Revista Cultura y Ocio

El margen inglés, por Miguel Rodríguez Otero. Arte de José Luis Flores.

Publicado el 04 septiembre 2015 por Javier Flores Letelier

Creo que tengo un alma algo melancólica – o un poco canalla, no lo sé muy bien. Lo pienso así al ver que las mujeres que he querido en mi vida han ido de un extremo a otro tratando de descubrir lo que había en medio como si necesariamente tuviera que haber algo entre las sombras y los demonios.

Algunas fueron sólidas, tan de una pieza que apenas tenían recovecos ni misterios de esos que me mantienen siempre al quite, con abrazos y documentos tan compactos y sin grietas, con palabras que desactivan los deterioros intermitentes de la vida diaria, a menudo llena de alegrías poco artísticas pero muy gustosas.

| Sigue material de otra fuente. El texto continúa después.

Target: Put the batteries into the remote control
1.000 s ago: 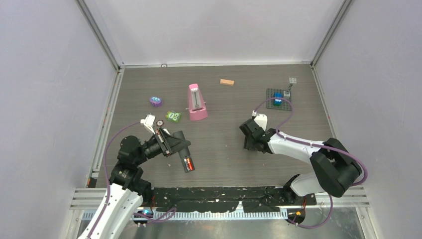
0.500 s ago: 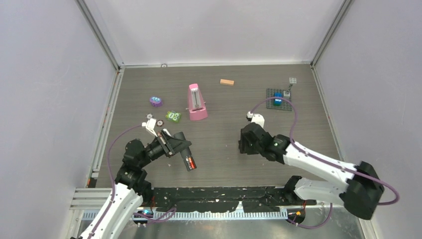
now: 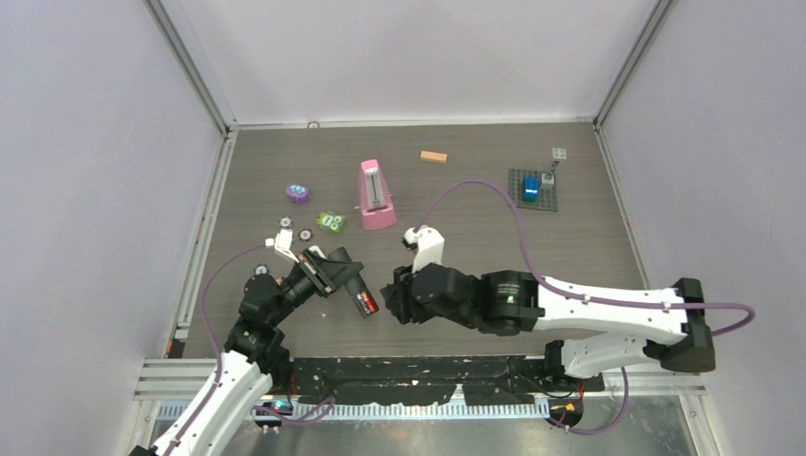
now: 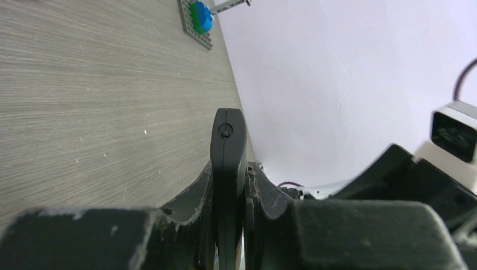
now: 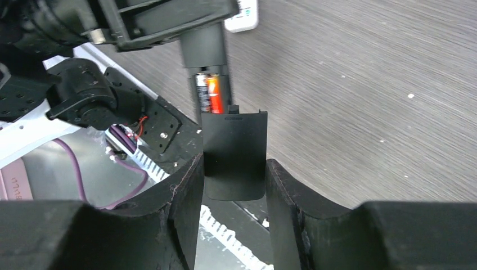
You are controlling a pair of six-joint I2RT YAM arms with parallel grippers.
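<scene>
My left gripper (image 3: 330, 273) is shut on the black remote control (image 3: 353, 290), held edge-on between its fingers in the left wrist view (image 4: 228, 140). The remote's open compartment shows an orange and a dark red battery (image 3: 364, 304), also seen in the right wrist view (image 5: 209, 93). My right gripper (image 3: 392, 302) is shut on a flat black battery cover (image 5: 234, 152). The cover's top edge sits just below the open compartment of the remote (image 5: 203, 48). Other batteries are not in view.
A pink metronome-shaped object (image 3: 376, 195), a purple toy (image 3: 297, 194), a green toy (image 3: 331, 221) and a tan block (image 3: 433, 157) lie farther back. A grey baseplate with a blue brick (image 3: 532, 188) sits back right. Black tape (image 3: 428, 370) lines the near edge.
My right arm has swung left across the table with the cover, from centre right to the remote's end. My left gripper with the remote has shifted only slightly.
</scene>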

Otras, tan frágiles y tan rotundas, llenas de resquicios por donde se les escapaban los abrazos indebidos, el delirio de media tarde, una locura sin apellidos, sin fondo ni rabia, sin intencionalidad, y nos reíamos en sábado quizás. Luego decidíamos que más bien era lunes, y reíamos de nuevo hasta el fin de semana, que nunca sabíamos cuándo era. A veces nos mentíamos y volvía a ser junio, o Chicago, o helado de turrón y avellana en una estación de autobuses desconocida. Mi dios maldito, canalla o melancólico, cuánto necesitábamos reír.

Con ellas salté tan contento, cantando sílabas a volteretas en el filo de la navaja, y creciendo sin darnos cuenta de que con cada salto se nos iba algo de sangre y de vida en la caída, ni de que al tiempo ya solo nos amábamos en los pedacitos de nosotros que iban quedando – tan pequeños, tan tenaces, tan nosotros aún al fin y al cabo – y en los que con el tiempo apenas acertábamos a reconocernos. Mi vida por entonces era un rompecabezas que no supe recomponer, con tantos pedazos que no sobrevivieron a este puto filo, que no nos sobrevivieron, los que fueron firmando el adiós diario en la hoja de la navaja y en la del mes.

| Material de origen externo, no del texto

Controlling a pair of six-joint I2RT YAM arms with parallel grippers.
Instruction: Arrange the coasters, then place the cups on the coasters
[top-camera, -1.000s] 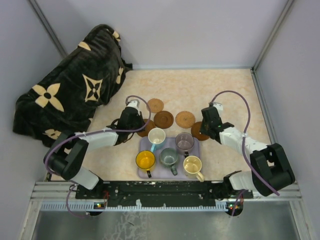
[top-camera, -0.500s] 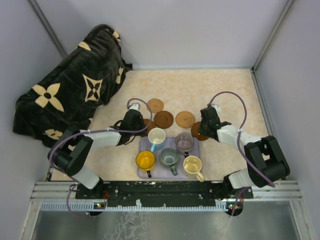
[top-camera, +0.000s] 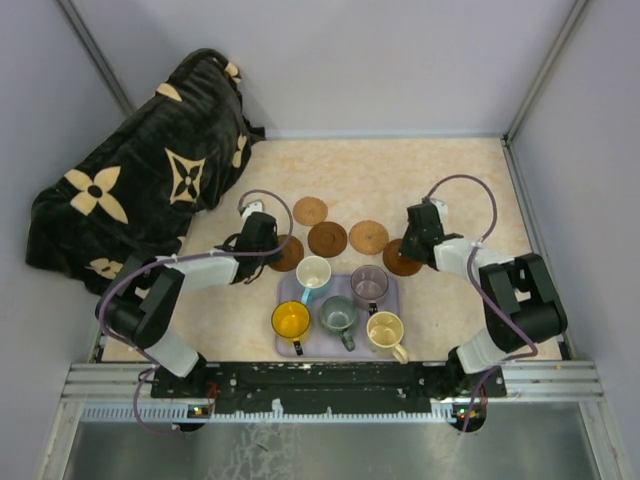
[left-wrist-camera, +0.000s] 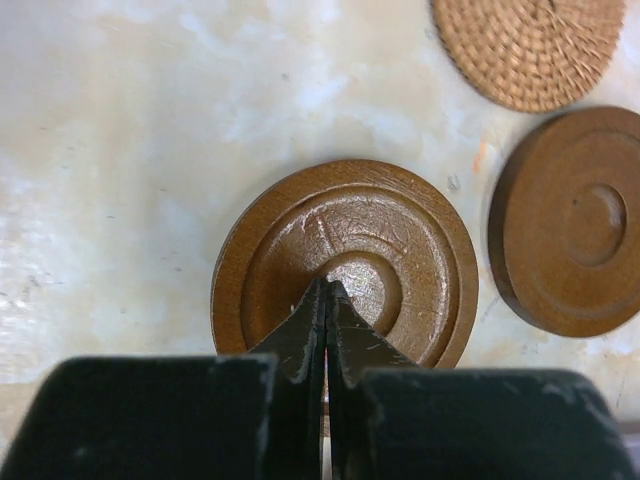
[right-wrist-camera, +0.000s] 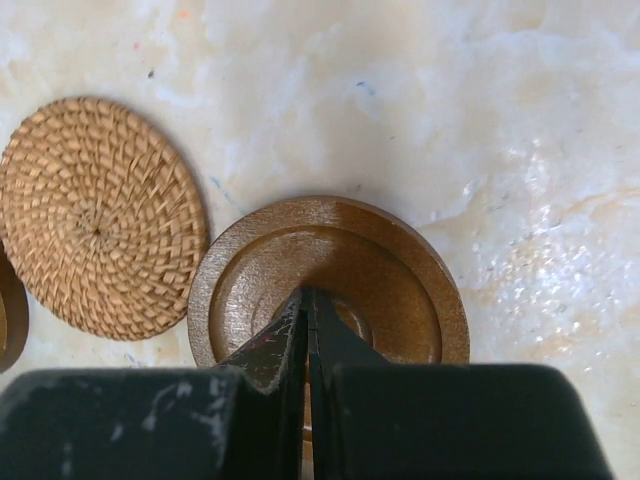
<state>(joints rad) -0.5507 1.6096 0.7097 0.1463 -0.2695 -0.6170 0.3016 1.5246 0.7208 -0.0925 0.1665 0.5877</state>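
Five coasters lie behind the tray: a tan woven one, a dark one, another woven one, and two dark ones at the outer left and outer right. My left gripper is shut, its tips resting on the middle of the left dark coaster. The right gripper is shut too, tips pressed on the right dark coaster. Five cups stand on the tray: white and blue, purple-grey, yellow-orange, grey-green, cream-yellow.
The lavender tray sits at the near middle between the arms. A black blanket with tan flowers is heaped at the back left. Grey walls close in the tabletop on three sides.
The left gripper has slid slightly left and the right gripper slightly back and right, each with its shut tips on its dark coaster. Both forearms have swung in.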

A veces visito ese filo en el duermevela por ver los pedazos que hayan salido indemnes. Uno de ellos, tan presente, es las tardes de lluvia; las recuerdo perfectamente, a menudo las pasábamos acostados y hablando en voz baja y en inglés, inventando episodios de nuestra vida que nunca ocurrirían, creo, como para saber si el otro amaría también aquello de nosotros que nunca iba a suceder más que en sueños. Amar lo posible, no solo lo real. Amar idiomas extraños y reales por igual, amar lo ajeno en nosotros y que sin embargo nos une, dibujando – a distancia y con los dedos – siluetas de vidas en la pared, unos dibujos que ahora alargan sus manos para tocarme y abrazar las partes desmembradas de mí. No sé qué pensar de ellos, ni si son canallas o melancólicos.

Y a poco que haga memoria, seguramente también leí las secciones educadas de los periódicos como un estúpido creído, tal vez fui todas esas cosas y muchas más cuyas piezas ya no sé cómo encajar.

No sé por qué me preguntas todo esto, amor, qué quieres que te cuente, ya sabes que no soy de los que te puedas fiar si quieres una vida estable. He revuelto ya demasiados cajones, sé dónde vive la locura, dónde se esconden los demonios; sé también dónde vérmelas con una u otros. Pero nunca volveré a habitar ese terreno intermedio de la cordura en el que ambos se mienten a diario y hacen como que son felices. Por eso te he traído aquí, amor, a esta lluvia, a esta luz temprana y sin mapas, para que en el idioma que sea podamos saltar como locos y reír sin repetirnos al margen de las sombras.